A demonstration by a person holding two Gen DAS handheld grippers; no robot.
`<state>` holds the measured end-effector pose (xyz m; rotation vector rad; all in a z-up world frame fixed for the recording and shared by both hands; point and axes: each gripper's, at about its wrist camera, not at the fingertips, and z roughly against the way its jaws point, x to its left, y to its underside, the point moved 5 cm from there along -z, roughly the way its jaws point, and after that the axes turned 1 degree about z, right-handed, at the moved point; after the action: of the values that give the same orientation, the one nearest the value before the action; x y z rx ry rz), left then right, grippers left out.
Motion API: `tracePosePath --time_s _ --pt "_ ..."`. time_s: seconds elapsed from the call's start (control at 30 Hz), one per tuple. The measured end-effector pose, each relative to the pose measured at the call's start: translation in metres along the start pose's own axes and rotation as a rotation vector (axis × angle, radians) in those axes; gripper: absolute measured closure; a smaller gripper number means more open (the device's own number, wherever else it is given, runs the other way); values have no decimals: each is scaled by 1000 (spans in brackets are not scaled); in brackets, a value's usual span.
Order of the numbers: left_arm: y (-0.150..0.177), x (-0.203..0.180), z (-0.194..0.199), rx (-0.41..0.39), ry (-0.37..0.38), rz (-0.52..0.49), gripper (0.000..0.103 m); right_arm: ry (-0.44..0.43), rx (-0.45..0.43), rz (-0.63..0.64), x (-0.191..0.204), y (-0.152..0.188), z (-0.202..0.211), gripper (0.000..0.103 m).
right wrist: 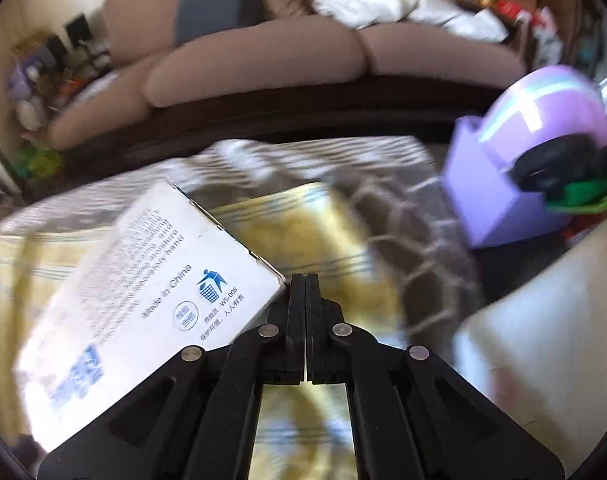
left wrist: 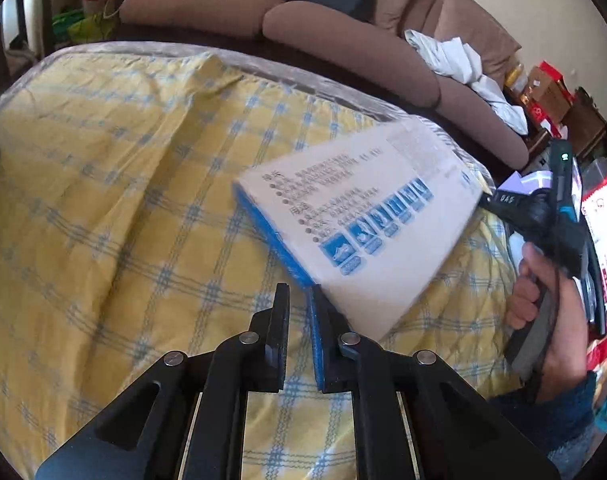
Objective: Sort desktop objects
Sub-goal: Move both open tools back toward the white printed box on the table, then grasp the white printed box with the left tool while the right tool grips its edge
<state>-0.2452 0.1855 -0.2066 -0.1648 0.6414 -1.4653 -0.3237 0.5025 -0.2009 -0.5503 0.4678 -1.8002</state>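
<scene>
Far off, across the whole width: a brown sofa (left wrist: pixel 343 48). Nearer, spread over the desk (left wrist: pixel 123 200): a yellow checked cloth, creased.

On the right half of the cloth, set slantwise: a flat white box (left wrist: pixel 363 208) with blue print and a blue left edge. Blurred in both views; cannot tell whether flat on the cloth or tilted up.

At the far right in the right wrist view: a purple tape dispenser (right wrist: pixel 523 168).

Left gripper (left wrist: pixel 299 292): fingers released, cloth showing in the gap. Near corner of the box just at the tip of the right-hand finger, outside the gap.

Right gripper (right wrist: pixel 305 278): fingers clenched together, nothing seen between them. Corner of the box (right wrist: pixel 143 288) touching their left side at the tips. Seen from the left wrist, reaches the box's far right edge, with the right hand (left wrist: pixel 543 292) around its handle.
</scene>
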Motion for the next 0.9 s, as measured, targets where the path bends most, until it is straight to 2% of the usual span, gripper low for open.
tracePosePath --time_s 0.07,0.1,0.17,0.23,0.27,0.33,0.4,0.47,0.53,0.6,0.7,0.73,0.8,0.9 --pt "0 11 6 -13 -5 14 94 -206 54 34 27 3 -2 101" --pt "-1 18 9 -15 -19 26 94 -336 111 63 49 7 -4 101" --pt "-3 41 25 -43 -49 67 90 -445 173 173 85 16 -2 101" --pt "-5 67 42 -73 -73 131 88 -497 186 314 118 22 5 102" --pt "-5 78 47 -80 -72 165 88 -503 155 338 126 19 9 102" --pt "-8 91 52 -91 -48 188 88 -519 89 276 123 8 13 101" --pt "-22 97 50 -112 -43 180 88 -548 107 164 109 7 7 101" --pt "-47 92 42 -129 -6 120 88 -508 151 87 92 7 -6 101" --pt "-75 78 28 -132 24 14 88 -455 161 64 83 8 -12 101" --pt "-96 66 9 -106 38 -69 86 -458 164 51 80 12 -13 101" --pt "-112 57 -35 -11 -13 -162 85 -468 172 67 87 14 -19 101" --pt "-109 55 -44 35 0 -165 86 -471 176 79 93 15 -24 101" --pt "-109 51 -46 23 17 -155 90 -502 200 110 107 22 -29 100" --pt "-103 50 -43 49 31 -144 95 -477 185 129 118 30 -29 100"
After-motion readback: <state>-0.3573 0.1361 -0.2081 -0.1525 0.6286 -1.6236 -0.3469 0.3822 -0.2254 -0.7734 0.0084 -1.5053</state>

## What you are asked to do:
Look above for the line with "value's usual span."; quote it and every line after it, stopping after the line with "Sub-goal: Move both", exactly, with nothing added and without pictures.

## Solution below:
Motion API: `tracePosePath --time_s _ --pt "_ ..."`. time_s: seconds elapsed from the call's start (control at 30 Hz), one per tuple. The measured end-effector pose, each relative to the pose measured at the call's start: translation in metres along the start pose's own axes and rotation as a rotation vector (axis × angle, radians) in those axes; gripper: absolute measured closure; a smaller gripper number means more open (the device's own number, wherever else it is given, runs the other way); values have no decimals: each is scaled by 1000 (spans in brackets are not scaled); in brackets, a value's usual span.
Order of the numbers: left_arm: y (-0.150..0.177), x (-0.203..0.180), z (-0.194..0.199), rx (-0.41..0.39), ry (-0.37..0.38), rz (-0.52..0.49), gripper (0.000..0.103 m); right_arm: ry (-0.44..0.43), rx (-0.45..0.43), rz (-0.63..0.64), x (-0.191..0.204), y (-0.152..0.188), z (-0.202..0.211), gripper (0.000..0.103 m).
right wrist: 
left wrist: 
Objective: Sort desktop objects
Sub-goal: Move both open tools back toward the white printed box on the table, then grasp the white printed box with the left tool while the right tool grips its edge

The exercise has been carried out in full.